BARHAM, REV. RICHARD HARRIS—Author of the celebrated "Ingoldsby Legends," published originally in "Bentley's Miscellany," afterward collected and published in three volumes, with a memoir by a son of the author.

Mr. Barham was born at Canterbury, England, December 6th, 1788. His family is of great antiquity, having given its name to the well-known "Barham Downs," between Dover and Canterbury. He was educated at St. Paul's School in Canterbury, where he made the acquaintance of Richard Bentley, who afterward became his publisher. From this school, he wont to Oxford, entering Brazennose College, as a gentleman commoner, where he met Theodore Hook, and formed a friendship with that prince of wits which terminated only with Hook's life. At the University, Barham led a wild, dissipated life—as the bad custom then was—and was noted as a wit and good fellow. Being called to account, on one occasion, by his tutor for his continued absence from morning prayer, Barham replied,

"The fact is, sir, you are too LATE for me."

"Too late?" exclaimed the astonished tutor.

"Yes, sir," rejoined the student, "I can not sit up till seven o'clock in the morning. I am a man of regular habits, and unless I get to bed by four or five, I am fit for nothing the next day."

The tutor took this jovial reply seriously, and Barham perceiving that he was really wounded, offered a sincere apology, and afterward attended prayers more regularly.

Entering the church, he devoted himself to his clerical duties with exemplary assiduity, and obtained valuable preferment, rising at length to be one of the Canons of St. Paul's Cathedral. This office brought him into relations with Sydney Smith, with whom, though Barham was a Tory, he had much convivial intercourse.

Very early in life Mr. Barham became an occasional contributor to Blackwood's Magazine, then in the prime of its vigorous youth.
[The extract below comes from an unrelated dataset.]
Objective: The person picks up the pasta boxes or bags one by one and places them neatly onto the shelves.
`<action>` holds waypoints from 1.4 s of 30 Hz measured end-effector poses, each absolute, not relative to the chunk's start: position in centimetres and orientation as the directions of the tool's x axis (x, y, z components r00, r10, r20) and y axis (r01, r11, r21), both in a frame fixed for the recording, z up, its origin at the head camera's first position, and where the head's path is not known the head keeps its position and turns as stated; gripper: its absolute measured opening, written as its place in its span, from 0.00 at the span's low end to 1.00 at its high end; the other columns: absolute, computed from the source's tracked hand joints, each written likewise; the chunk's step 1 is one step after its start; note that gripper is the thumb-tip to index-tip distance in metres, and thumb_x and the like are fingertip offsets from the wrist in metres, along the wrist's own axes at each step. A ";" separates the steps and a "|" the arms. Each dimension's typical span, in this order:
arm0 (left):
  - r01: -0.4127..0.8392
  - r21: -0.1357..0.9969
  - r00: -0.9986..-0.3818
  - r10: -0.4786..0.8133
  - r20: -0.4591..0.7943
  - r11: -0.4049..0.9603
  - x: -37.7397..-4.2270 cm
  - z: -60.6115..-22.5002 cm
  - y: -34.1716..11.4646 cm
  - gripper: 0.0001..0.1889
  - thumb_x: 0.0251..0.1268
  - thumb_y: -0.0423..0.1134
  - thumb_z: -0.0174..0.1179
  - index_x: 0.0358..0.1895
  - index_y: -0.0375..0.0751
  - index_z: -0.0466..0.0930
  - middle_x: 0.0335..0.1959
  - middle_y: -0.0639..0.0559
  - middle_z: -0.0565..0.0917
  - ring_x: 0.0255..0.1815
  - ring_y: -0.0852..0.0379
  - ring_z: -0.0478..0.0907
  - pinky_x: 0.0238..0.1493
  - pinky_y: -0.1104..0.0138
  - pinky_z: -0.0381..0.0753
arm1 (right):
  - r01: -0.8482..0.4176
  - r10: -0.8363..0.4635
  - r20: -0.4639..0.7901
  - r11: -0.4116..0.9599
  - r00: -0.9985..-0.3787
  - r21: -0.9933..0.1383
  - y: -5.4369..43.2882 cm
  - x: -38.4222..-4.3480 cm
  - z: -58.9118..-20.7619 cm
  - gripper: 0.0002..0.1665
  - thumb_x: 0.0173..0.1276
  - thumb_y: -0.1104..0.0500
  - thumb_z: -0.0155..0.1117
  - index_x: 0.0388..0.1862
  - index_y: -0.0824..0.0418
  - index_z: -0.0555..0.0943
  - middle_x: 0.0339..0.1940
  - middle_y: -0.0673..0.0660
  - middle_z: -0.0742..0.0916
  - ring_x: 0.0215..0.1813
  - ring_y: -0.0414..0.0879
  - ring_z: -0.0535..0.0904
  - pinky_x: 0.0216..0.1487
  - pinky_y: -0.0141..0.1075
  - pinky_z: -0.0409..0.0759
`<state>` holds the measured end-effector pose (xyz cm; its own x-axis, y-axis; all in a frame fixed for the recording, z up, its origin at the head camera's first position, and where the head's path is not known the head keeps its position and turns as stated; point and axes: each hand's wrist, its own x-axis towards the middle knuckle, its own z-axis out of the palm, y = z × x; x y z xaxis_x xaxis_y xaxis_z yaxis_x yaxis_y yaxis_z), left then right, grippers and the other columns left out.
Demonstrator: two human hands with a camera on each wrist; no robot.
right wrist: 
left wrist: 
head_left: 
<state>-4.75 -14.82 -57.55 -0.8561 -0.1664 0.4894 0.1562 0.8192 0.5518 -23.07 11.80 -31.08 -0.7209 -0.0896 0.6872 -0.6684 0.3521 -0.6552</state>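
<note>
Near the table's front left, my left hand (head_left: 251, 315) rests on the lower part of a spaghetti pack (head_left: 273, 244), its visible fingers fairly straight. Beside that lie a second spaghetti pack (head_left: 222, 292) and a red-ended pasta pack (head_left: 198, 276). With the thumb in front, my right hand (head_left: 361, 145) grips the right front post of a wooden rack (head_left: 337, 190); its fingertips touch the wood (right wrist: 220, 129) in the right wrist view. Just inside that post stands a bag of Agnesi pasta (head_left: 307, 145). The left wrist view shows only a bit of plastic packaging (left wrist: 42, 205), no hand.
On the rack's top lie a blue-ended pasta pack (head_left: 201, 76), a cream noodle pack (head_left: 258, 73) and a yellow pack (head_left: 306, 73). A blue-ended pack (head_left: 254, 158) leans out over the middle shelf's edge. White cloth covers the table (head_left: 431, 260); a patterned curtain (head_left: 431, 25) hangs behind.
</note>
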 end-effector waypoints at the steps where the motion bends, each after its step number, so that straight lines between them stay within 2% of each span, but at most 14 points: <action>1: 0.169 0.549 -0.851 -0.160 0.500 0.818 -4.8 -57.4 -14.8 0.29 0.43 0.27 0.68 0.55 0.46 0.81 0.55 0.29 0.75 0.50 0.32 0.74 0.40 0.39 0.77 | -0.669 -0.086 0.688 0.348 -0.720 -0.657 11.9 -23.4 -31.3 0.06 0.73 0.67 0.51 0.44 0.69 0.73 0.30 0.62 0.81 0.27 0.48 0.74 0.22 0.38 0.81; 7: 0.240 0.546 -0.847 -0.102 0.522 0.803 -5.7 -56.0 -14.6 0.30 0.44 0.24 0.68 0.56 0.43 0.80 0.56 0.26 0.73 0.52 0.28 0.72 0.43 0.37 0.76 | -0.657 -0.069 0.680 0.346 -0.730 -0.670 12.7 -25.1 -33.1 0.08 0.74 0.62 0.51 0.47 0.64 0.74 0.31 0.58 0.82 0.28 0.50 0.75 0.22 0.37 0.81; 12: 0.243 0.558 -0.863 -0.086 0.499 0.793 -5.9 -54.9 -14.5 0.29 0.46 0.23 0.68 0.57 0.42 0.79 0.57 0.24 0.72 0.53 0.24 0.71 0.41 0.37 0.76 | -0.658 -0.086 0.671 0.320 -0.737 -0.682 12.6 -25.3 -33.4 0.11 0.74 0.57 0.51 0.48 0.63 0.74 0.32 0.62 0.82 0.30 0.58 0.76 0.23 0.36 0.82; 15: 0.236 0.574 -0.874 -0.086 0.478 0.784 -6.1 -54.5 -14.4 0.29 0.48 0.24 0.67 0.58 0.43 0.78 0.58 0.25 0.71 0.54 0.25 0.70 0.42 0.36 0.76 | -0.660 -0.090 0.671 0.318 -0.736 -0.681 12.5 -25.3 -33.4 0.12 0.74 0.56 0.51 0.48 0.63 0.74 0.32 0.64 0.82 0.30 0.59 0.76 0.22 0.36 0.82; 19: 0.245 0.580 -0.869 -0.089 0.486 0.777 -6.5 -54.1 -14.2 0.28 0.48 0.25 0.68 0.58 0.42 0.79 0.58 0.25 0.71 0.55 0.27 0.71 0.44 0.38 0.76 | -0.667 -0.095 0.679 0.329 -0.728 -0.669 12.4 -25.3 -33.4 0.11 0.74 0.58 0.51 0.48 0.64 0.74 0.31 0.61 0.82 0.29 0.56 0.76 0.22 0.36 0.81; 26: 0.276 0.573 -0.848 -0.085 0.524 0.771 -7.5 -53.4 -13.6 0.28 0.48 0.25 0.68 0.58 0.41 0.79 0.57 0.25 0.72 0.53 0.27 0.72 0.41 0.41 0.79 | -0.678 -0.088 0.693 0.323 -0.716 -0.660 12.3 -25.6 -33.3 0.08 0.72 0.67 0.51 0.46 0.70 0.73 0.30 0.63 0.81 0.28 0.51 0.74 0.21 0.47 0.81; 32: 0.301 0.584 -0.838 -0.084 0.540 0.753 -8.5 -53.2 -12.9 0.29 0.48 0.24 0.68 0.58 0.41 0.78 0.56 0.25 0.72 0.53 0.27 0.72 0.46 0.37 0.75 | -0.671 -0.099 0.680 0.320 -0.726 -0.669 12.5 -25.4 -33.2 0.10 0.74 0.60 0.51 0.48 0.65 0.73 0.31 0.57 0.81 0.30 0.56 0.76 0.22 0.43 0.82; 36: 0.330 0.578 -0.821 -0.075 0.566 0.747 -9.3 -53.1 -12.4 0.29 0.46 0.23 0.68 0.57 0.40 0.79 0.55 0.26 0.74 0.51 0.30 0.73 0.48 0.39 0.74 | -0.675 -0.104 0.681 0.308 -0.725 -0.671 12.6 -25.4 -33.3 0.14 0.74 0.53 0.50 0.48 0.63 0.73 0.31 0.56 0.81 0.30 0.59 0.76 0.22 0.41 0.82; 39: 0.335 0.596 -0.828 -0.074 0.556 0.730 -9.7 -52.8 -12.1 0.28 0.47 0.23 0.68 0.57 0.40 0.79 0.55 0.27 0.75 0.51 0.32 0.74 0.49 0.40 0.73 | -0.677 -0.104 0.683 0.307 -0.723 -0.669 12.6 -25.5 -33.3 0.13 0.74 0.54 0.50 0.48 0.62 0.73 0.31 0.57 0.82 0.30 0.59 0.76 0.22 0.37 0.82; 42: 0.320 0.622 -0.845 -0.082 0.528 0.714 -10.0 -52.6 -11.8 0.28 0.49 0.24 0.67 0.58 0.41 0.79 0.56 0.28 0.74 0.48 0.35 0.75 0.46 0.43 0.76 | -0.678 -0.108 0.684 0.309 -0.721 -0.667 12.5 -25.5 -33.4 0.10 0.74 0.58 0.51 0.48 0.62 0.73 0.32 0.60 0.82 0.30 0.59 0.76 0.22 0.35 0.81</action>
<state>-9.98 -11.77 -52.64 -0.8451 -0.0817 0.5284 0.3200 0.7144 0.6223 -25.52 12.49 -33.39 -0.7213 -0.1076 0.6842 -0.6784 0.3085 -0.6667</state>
The series of contributions called "Family Poetry," which appear in the volumes for 1823, and subsequent years, were by him. Most of those humorous effusions have been transferred to this volume. In 1837 Mr. Bentley established his "Miscellany," and secured the services of his friend Barham, who, up to this time was unknown to the general public, though he had been for nearly twenty years a successful writer. The "Ingoldsby Legends" now appeared in rapid succession, and proved so popular that their author soon became one of the recognized wits of the day. A large number of these unique and excellent productions enrich the present collection, "As respects these poems," says Mr. Barham's biographer, "remarkable as they have been pronounced for the wit and humor which they display, their distinguishing attractions lies in the almost unparalleled flow and felicity of the versification. Popular phrases, sentences the most prosaic, even the cramped technicalities of legal diction, and snatches from well-nigh every language, are wrought in with an apparent absence of all art and effort that surprises, pleases, and convulses the reader at every turn. The author triumphs with a master hand over every variety of stanza, however complicated or exacting; not a word seems out of place, not an expression forced; syllables the most intractable, and the only partners fitted for them throughout the range of language are coupled together as naturally as those kindred spirits which poets tell us were created pairs, and dispersed in space to seek out their particular mates. A harmony pervades the whole, a perfect modulation of numbers, never, perhaps, surpassed, and rarely equaled in compositions of their class. This was the forte of Thomas Ingoldsby; a harsh line or untrue rhyme grated on his ear like the Shandean hinge." These observations are just. As a rhymer, Mr. Barham has but one equal in English literature—Byron.